- _Work to complete_: Nothing outside the range below should be printed. Output exactly the lines from the line with "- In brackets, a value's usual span" to the line with "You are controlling", both included.

- _Information provided_:
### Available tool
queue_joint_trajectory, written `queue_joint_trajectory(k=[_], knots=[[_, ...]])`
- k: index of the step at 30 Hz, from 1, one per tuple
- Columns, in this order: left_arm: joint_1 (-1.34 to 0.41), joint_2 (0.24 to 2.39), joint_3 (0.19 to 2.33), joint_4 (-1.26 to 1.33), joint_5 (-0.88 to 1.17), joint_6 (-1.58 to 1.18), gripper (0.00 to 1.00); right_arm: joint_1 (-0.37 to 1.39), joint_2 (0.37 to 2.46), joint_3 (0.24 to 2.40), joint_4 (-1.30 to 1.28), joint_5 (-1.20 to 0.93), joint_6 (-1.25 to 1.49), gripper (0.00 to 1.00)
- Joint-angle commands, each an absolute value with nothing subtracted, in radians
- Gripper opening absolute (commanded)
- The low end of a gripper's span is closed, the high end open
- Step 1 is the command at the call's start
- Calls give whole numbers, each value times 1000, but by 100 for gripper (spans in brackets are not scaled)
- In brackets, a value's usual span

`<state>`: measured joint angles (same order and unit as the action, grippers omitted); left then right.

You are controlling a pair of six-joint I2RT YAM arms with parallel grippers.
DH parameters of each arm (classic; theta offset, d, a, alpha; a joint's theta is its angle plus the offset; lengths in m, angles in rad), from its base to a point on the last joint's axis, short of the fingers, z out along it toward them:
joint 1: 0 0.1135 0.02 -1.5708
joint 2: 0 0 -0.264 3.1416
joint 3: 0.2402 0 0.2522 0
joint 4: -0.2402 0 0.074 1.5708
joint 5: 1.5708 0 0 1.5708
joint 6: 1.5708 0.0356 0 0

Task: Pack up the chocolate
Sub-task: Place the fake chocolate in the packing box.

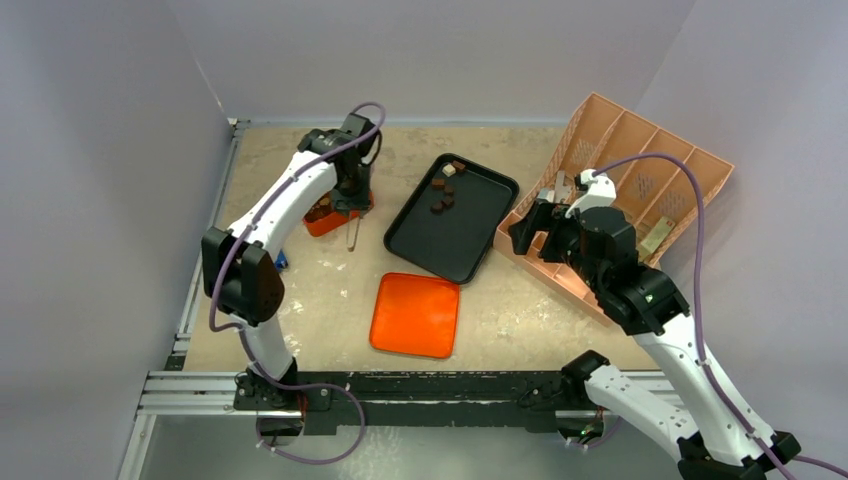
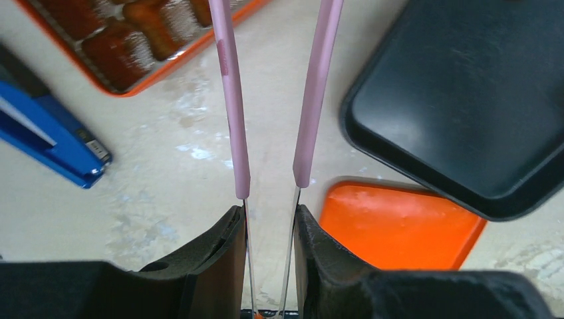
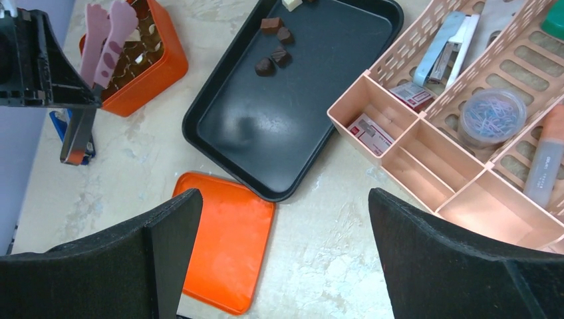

- _Answer box_:
- In brackets, a value's usual span

`<state>`: measured joint angles (same order and unit as the action, grippers omitted); left then right.

You are controlling a pair of six-joint I2RT YAM arms with parallel grippers.

No further work remains in this exercise.